The Siege at Ruby Ridge
Aka Ruby Ridge: An American Tragedy
Laura Dern, Randy Quaid, Kirsten Dunst
Directed by Roger Young
Made For Television 1996
MGM Home Video 2005
177 minutes
DVD Release Date: October 4, 2005

Whenever you watch a movie about government conspiracy or cover-up or about the events surrounding an anti-government end-of-the-world group, you wonder automatically how balanced the movie is going to be. This is the case for The Siege At Ruby Ridge (broadcast as Ruby Ridge: An American Tragedy), an Emmy nominated docudrama based on real-life events and what happened to White Supremacist Randy Weaver and his family in August 1992 at Ruby Ridge, Idaho. The fact that The Siege At Ruby Ridge immediately portrays the Weaver family, especially wife Vicky, as right-wing religious nuts and fervent anti-semites who believe no one in the world aside from them and their little group understands the truth will immediately cause a viewer to question how balanced and fair this self-billed docudrama is.

The Siege At Ruby Ridge is a fascinating movie but definitely not the kind of thing you want to watch with your kids unless you want to explain all the racial epithets white supremacists use and the entire concept of ZOG. It seems writer Lionel Chetwynd also did not want to explain much so the viewer has no idea where Vicky Weaver (Laura Dern) got all her apocalyptic ideas and, since she seems to be the driving force behind the Weaver family, how these same ideas became more and more radical. There is a short scene where, after going to an Aryan Nations cross-burning barbecue Vicky objects to Randy training some white supremacists on his land but this is quickly dismissed even if Randy agrees not to do it and the Weaver kids are soon spouting all the Aryan nations verbiage.

Randy Weaver and his wife Vicky are definitely not the kind of neighbor you would want. Nobody likes a snooty neighbor and likes even less neighbors who fervently believe the end of the world is nigh. that they are the only ones who really understand God’s plan, fire their weapons in your general direction, laugh at you when you object, and have their kids parade like Nazi soldiers in front of your house when you have a serious disagreement with them.

Halfway through the movie agents from the Federal Bureau of Tobacco and Firearms, using a charge against Randy Weaver for selling guns to an undercover agent, try to get Weaver to work for them and inform on the Aryan Nation. Weaver refuses, tells his family he is going to turn himself in, and Vicky objects.

The wheels fall off everybody’s wagon when the government arrests Randy Weaver on the gun charge. The part-time judge misexplains the conditions of Weaver’s bail and probation, the FBTF is too busy to send down a lawyer itself and one agent tells the agent in charge of Weaver’s case they are too busy to deal with a little case like that right now and the law will run its course. Big mistake.

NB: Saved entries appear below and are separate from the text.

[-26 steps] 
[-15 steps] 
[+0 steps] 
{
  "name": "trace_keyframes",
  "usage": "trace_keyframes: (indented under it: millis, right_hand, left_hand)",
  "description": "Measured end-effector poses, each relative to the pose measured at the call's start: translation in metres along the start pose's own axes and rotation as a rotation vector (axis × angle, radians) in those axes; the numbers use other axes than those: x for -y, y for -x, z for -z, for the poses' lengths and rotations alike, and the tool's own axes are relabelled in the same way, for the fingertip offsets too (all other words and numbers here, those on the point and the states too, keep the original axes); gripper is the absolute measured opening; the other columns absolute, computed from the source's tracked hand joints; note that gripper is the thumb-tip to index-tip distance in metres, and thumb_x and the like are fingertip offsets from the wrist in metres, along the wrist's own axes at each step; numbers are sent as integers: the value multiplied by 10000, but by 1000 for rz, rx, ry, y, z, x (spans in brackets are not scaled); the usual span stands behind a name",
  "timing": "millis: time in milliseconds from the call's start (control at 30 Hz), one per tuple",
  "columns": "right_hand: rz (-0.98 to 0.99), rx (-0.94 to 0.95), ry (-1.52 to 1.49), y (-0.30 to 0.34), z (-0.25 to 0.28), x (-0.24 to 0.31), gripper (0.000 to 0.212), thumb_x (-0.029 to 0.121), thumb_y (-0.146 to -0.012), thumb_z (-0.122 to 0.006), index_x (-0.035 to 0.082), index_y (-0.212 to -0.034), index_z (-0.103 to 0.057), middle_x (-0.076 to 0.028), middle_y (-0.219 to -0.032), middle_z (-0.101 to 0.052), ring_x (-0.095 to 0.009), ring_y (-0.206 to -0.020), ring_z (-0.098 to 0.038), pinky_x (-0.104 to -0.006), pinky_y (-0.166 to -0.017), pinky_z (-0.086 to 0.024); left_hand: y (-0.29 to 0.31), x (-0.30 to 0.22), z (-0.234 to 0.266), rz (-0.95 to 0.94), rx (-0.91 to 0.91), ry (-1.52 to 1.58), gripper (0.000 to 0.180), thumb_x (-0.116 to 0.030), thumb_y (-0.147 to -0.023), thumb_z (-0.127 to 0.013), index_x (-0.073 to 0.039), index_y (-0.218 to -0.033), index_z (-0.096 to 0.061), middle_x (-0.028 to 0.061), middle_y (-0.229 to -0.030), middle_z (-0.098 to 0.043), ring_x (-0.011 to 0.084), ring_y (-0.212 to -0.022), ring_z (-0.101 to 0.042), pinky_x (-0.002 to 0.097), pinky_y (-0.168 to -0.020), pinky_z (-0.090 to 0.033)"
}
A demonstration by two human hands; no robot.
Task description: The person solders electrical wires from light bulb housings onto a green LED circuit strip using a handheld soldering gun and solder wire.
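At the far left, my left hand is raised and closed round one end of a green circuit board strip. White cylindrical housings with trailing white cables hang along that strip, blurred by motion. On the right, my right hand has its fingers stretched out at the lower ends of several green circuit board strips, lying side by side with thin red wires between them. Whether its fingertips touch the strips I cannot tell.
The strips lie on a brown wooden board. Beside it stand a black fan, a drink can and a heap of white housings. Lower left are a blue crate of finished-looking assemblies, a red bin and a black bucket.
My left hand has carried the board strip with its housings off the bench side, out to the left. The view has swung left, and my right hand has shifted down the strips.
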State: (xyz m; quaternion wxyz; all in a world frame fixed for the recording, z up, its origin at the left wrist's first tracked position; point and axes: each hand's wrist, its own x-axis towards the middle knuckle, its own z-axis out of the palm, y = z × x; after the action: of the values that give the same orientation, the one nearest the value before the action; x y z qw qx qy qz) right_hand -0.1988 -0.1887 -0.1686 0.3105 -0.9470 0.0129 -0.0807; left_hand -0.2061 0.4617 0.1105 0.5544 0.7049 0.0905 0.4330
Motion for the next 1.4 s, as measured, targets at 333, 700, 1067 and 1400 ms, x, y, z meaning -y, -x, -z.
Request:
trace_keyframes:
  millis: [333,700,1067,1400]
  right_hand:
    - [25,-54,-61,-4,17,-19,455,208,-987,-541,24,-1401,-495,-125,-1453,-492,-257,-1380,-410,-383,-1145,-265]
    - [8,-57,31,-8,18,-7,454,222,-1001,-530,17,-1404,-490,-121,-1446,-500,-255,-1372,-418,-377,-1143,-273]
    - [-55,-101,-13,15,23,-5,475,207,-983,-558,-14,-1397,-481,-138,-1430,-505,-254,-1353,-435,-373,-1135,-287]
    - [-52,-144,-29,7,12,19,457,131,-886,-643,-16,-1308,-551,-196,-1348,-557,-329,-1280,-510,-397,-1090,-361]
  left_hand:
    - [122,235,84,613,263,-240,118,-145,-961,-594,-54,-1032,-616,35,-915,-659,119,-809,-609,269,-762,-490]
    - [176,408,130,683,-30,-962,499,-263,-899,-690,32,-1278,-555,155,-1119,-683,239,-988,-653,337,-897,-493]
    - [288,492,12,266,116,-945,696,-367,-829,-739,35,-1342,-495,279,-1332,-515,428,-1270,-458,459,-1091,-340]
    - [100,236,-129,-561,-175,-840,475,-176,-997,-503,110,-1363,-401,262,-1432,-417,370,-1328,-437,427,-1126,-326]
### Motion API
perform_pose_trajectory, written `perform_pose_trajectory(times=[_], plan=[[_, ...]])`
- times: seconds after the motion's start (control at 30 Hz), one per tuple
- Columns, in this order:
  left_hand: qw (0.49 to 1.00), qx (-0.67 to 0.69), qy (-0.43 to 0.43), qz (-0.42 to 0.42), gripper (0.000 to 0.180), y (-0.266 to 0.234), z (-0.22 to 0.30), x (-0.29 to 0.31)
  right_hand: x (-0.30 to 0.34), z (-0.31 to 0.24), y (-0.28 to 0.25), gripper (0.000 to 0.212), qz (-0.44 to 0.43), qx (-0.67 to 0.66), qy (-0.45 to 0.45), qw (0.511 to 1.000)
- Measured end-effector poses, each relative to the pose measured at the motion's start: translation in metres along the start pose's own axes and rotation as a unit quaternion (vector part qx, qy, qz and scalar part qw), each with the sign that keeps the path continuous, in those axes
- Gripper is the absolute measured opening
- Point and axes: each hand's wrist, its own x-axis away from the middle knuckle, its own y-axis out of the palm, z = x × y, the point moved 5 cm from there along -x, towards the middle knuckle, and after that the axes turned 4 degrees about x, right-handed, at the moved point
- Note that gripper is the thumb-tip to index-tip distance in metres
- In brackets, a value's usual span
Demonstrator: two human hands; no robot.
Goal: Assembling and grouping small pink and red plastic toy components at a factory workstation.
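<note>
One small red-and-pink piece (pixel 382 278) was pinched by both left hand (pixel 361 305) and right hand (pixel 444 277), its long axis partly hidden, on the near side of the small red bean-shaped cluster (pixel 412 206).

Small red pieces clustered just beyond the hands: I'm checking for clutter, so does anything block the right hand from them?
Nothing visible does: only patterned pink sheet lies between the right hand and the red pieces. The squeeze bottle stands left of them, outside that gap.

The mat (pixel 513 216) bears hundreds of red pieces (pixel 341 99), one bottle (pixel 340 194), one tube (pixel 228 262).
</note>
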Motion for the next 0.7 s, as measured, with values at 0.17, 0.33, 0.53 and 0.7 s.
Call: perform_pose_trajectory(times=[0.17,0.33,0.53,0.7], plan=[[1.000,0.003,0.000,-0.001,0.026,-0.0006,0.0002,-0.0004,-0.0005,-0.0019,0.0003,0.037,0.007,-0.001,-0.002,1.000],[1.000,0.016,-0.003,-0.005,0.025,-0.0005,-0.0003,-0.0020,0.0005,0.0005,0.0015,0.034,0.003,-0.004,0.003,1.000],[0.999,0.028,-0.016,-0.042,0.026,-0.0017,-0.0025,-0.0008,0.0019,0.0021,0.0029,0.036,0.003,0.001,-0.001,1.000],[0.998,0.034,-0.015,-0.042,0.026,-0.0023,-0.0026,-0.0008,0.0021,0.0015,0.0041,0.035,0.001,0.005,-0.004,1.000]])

After that, it all depends your interpretation or your version of the events at Ruby Ridge. On August 21, 1992 the Federal Bureau Of Firearms and Tobacco, tired of waiting for Weaver to come down from his mountain and afraid of the confrontation everyone says is going to happen if they go up there, send a special recognizance group up on Ruby Ridge. That is when all hell breaks loose.

This is where this movie becomes really fascinating. Two versions are given to the events that follow: the version of Kevin Harris, a protégé of Randy Weaver, the version of the government agents who were on the mountain that first day. It is clear both the Kevin Harris and government versions have some, as politicians like to say, untruths, while the docudrama version tries to find a balance between the two by showing both. Ultimately, it is up to the viewer to figure things out; the trial of Randy Weaver and Kevin Harris that ends this movie will probably influence his or her judgment. What is easy to figure out is mistakes were made on both sides. The inquiry into the Ruby Ridge incident done after the events at Waco, Texas, seems to put the blame on both sides.

One thing that will greatly annoy viewers of The Siege At Ruby Ridge –Ruby Ridge: An American Tragedy– is the way this made for TV miniseries is cut into scenes on the DVD. You would think a perfect place to end a scene would be when the credits roll for the end of part one and the perfect place to begin a new scene would be when the credits roll for part two. Unfortunately, that is not the case. I know few people who can sit straight through a 3-hour movie or TV show. Most people will watch the end credits for part one roll, stop the DVD to take a break or watch the rest the next day, and then have a nightmare of a time starting off where they left off because the next scene you can navigate to through scene selection starts quite a ways into the beginning of part two.